[Records Boundary: Start]

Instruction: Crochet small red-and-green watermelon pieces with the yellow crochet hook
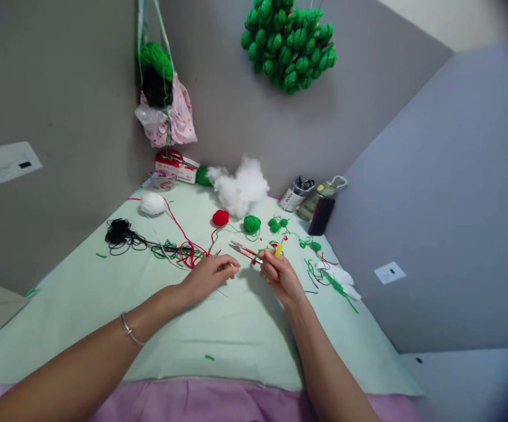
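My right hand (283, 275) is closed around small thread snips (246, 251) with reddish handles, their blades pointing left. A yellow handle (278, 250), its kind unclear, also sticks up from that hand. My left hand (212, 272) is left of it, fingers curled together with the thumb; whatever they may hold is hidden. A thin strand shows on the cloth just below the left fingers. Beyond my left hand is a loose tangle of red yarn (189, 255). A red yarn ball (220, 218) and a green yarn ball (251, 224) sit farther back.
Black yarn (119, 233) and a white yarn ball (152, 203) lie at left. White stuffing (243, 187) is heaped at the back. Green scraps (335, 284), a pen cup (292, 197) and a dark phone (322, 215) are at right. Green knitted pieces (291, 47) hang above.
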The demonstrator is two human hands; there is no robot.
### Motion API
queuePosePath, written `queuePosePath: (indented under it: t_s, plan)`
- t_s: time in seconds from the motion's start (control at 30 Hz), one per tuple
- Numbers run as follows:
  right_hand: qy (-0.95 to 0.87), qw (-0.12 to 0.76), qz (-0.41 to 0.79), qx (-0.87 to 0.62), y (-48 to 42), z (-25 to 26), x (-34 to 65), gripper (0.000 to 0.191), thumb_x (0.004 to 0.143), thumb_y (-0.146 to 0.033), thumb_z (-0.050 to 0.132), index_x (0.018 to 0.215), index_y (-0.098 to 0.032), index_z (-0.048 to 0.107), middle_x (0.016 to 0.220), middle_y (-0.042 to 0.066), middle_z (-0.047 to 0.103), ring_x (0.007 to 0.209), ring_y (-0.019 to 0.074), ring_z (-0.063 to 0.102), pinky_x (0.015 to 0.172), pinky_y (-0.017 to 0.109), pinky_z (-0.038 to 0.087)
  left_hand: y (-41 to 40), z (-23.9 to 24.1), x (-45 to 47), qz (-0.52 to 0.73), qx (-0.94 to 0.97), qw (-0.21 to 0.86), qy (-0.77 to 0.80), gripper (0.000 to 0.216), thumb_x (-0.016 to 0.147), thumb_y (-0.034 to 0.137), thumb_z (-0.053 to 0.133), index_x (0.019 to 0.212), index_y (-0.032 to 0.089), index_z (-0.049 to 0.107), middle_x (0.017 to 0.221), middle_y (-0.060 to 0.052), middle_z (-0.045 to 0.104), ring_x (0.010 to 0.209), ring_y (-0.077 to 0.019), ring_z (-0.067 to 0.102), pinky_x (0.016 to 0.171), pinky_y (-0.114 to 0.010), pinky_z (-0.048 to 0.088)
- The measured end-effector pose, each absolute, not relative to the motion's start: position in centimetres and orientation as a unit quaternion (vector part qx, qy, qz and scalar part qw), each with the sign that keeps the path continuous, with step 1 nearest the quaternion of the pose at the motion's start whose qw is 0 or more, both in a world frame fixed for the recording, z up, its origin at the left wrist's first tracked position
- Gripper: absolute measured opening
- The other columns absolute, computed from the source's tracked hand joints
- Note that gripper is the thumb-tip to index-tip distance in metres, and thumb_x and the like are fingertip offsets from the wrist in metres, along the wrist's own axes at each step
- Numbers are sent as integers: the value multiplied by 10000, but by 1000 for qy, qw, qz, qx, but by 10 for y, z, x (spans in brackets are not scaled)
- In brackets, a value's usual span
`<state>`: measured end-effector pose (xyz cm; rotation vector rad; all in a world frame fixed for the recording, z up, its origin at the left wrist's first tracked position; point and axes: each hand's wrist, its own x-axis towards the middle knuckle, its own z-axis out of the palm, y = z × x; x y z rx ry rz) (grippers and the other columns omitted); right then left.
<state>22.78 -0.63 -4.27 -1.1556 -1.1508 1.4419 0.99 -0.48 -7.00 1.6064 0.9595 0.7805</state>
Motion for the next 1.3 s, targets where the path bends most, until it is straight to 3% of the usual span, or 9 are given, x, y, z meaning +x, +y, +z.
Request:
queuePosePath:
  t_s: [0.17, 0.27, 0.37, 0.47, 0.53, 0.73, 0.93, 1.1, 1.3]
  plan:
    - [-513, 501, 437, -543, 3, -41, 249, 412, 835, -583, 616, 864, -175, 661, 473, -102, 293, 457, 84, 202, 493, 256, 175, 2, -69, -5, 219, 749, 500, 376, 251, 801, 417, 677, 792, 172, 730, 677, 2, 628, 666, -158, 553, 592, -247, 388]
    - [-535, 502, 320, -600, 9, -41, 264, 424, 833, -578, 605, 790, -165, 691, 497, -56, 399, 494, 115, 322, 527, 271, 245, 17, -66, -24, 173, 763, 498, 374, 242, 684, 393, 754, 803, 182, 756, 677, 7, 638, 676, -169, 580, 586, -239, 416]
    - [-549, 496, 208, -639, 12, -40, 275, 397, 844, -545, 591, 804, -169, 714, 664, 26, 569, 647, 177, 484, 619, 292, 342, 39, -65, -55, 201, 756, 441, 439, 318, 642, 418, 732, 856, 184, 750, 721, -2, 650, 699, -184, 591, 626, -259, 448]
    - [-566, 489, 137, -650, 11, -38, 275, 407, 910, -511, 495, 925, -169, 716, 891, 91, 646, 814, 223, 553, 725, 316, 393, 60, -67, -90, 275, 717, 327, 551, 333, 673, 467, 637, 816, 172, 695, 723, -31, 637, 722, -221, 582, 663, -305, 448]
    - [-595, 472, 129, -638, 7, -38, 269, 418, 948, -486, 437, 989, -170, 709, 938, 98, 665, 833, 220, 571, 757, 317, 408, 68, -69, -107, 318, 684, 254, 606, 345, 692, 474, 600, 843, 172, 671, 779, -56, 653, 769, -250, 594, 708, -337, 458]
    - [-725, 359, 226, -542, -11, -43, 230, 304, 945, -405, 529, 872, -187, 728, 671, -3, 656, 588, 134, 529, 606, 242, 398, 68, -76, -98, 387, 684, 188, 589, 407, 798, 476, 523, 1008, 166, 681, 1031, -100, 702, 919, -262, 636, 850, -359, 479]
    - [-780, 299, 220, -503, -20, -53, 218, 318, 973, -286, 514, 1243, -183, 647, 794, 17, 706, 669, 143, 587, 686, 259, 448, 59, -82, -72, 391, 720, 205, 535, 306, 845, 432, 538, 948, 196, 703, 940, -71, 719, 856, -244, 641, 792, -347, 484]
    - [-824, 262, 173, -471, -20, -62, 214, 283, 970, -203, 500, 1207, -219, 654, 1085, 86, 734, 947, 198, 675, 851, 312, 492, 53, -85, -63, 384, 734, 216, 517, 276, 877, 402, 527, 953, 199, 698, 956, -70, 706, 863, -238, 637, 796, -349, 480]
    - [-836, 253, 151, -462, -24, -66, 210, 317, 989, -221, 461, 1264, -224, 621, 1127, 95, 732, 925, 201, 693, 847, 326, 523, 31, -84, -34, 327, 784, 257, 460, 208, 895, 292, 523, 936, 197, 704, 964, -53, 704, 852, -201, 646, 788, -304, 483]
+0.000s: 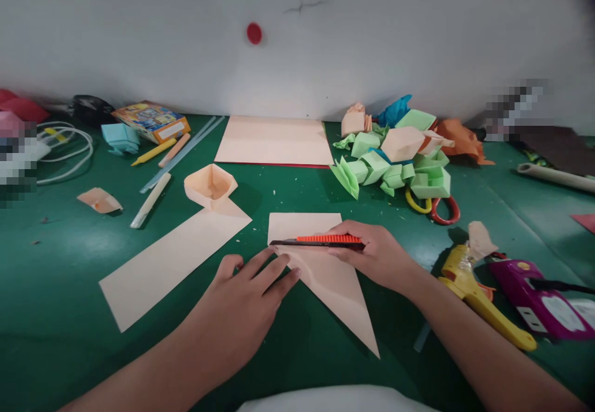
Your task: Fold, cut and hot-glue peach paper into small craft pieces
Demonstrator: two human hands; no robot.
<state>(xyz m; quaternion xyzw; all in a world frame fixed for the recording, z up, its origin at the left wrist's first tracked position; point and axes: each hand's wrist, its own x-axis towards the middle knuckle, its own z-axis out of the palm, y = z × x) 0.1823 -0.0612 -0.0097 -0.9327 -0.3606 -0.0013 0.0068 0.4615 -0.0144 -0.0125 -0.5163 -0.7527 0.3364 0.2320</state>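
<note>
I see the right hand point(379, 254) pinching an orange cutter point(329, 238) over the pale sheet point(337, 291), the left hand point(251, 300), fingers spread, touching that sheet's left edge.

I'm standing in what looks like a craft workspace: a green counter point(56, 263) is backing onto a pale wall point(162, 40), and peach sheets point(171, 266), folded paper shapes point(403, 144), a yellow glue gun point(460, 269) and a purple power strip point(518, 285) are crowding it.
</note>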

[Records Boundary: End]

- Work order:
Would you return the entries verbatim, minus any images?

- Your solution:
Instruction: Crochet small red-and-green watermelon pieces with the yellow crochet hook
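My right hand (283, 275) is closed around small thread snips (246, 251) with reddish handles, their blades pointing left. A yellow handle (278, 250), its kind unclear, also sticks up from that hand. My left hand (212, 272) is left of it, fingers curled together with the thumb; whatever they may hold is hidden. A thin strand shows on the cloth just below the left fingers. Beyond my left hand is a loose tangle of red yarn (189, 255). A red yarn ball (220, 218) and a green yarn ball (251, 224) sit farther back.
Black yarn (119, 233) and a white yarn ball (152, 203) lie at left. White stuffing (243, 187) is heaped at the back. Green scraps (335, 284), a pen cup (292, 197) and a dark phone (322, 215) are at right. Green knitted pieces (291, 47) hang above.
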The demonstrator is two human hands; there is no robot.
### Motion API
queuePosePath, written `queuePosePath: (indented under it: t_s, plan)`
- t_s: time in seconds from the motion's start (control at 30 Hz), one per tuple
- Numbers run as follows:
  right_hand: qy (-0.95 to 0.87), qw (-0.12 to 0.76), qz (-0.41 to 0.79), qx (-0.87 to 0.62), y (-48 to 42), z (-25 to 26), x (-34 to 65), gripper (0.000 to 0.191), thumb_x (0.004 to 0.143), thumb_y (-0.146 to 0.033), thumb_z (-0.050 to 0.132), index_x (0.018 to 0.215), index_y (-0.098 to 0.032), index_z (-0.048 to 0.107), middle_x (0.016 to 0.220), middle_y (-0.042 to 0.066), middle_z (-0.047 to 0.103), ring_x (0.007 to 0.209), ring_y (-0.019 to 0.074), ring_z (-0.063 to 0.102), pinky_x (0.015 to 0.172), pinky_y (-0.017 to 0.109), pinky_z (-0.038 to 0.087)
  left_hand: y (-41 to 40), z (-23.9 to 24.1), x (-45 to 47), qz (-0.52 to 0.73), qx (-0.94 to 0.97), qw (-0.21 to 0.86), qy (-0.77 to 0.80), gripper (0.000 to 0.216), thumb_x (-0.016 to 0.147), thumb_y (-0.034 to 0.137), thumb_z (-0.053 to 0.133), index_x (0.019 to 0.212), index_y (-0.032 to 0.089), index_z (-0.049 to 0.107), middle_x (0.017 to 0.221), middle_y (-0.060 to 0.052), middle_z (-0.045 to 0.104), ring_x (0.010 to 0.209), ring_y (-0.077 to 0.019), ring_z (-0.067 to 0.102), pinky_x (0.016 to 0.171), pinky_y (-0.114 to 0.010), pinky_z (-0.048 to 0.088)
- The measured end-effector pose, each absolute, not relative to the motion's start: position in centimetres and orientation as a unit quaternion (vector part qx, qy, qz and scalar part qw), each with the sign that keeps the path continuous, with step 1 nearest the quaternion of the pose at the motion's start whose qw is 0 or more, both in a world frame fixed for the recording, z up, its origin at the left wrist's first tracked position
- Gripper: absolute measured opening
- The other columns absolute, computed from the source's tracked hand joints
- Note that gripper is the thumb-tip to index-tip distance in metres, and thumb_x and the like are fingertip offsets from the wrist in metres, along the wrist's own axes at each step
- Numbers are sent as integers: the value multiplied by 10000, but by 1000 for qy, qw, qz, qx, but by 10 for y, z, x (spans in brackets are not scaled)
- In brackets, a value's usual span
`<state>`: measured end-effector pose (xyz cm; rotation vector rad; all in a world frame fixed for the recording, z up, its origin at the left wrist's first tracked position; point and axes: each hand's wrist, its own x-axis towards the middle knuckle, its own z-axis out of the palm, y = z × x; x y z rx ry rz) (grippers and the other columns omitted); right then left.
<state>22.78 -0.63 -4.27 -1.1556 -1.1508 1.4419 0.99 -0.48 -7.00 1.6064 0.9595 0.7805</state>
Motion for the next 1.3 s, targets where the path bends most, until it is straight to 3% of the usual span, or 9 are given, x, y, z meaning +x, +y, +z.
Request:
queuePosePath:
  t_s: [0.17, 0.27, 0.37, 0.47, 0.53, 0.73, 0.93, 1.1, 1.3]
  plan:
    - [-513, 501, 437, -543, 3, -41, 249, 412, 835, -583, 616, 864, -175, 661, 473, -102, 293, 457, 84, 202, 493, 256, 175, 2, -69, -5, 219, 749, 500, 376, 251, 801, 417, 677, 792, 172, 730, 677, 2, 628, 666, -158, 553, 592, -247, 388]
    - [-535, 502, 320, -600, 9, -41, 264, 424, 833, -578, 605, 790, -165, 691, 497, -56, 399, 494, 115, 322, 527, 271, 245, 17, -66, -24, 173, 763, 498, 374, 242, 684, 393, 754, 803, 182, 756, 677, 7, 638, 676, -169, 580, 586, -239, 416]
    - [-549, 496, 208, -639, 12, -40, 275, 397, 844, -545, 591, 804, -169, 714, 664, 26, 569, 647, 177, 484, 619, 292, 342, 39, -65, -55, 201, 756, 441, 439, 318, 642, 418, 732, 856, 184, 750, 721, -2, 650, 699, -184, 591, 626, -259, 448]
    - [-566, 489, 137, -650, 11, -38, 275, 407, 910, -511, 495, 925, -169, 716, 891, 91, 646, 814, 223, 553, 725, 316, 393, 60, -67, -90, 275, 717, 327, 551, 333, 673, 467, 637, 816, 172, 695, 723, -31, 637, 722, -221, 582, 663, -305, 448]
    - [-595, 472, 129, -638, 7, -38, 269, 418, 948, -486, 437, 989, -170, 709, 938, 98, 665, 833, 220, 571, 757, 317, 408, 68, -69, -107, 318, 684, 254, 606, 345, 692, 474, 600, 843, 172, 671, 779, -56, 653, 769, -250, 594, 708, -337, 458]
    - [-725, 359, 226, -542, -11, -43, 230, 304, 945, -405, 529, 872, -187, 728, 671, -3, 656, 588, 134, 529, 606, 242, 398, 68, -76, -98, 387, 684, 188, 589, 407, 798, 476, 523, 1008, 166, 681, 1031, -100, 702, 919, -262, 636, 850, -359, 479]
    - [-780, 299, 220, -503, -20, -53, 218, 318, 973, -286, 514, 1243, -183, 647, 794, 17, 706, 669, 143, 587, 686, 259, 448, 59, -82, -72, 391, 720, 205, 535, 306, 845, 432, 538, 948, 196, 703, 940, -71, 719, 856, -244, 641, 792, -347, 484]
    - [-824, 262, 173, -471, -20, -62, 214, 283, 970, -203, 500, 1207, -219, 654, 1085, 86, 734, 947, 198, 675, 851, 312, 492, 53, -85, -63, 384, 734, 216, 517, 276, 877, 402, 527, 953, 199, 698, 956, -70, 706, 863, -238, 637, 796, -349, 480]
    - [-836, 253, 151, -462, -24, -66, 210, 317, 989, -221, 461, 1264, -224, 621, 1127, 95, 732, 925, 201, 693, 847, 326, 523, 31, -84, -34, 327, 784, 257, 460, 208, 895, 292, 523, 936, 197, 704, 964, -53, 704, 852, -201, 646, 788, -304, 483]
+0.000s: 
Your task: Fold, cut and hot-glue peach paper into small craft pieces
Demonstrator: two human hands; no robot.
<state>(xyz m; quaternion xyzw; all in a world frame fixed for the recording, z up, its origin at the left wrist's first tracked position; point and axes: each hand's wrist, its own x-axis towards the middle knuckle, its own z-axis out of the palm, y = z × x) 0.1823 -0.0612 -0.0097 -0.9327 -0.3606 -0.0013 0.0068 0.4615 -0.0144 -0.0125 -0.5163 -0.7527 0.3364 0.2320</state>
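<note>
I see the right hand point(379, 254) pinching an orange cutter point(329, 238) over the pale sheet point(337, 291), the left hand point(251, 300), fingers spread, touching that sheet's left edge.

I'm standing in what looks like a craft workspace: a green counter point(56, 263) is backing onto a pale wall point(162, 40), and peach sheets point(171, 266), folded paper shapes point(403, 144), a yellow glue gun point(460, 269) and a purple power strip point(518, 285) are crowding it.
</note>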

No additional output will be produced.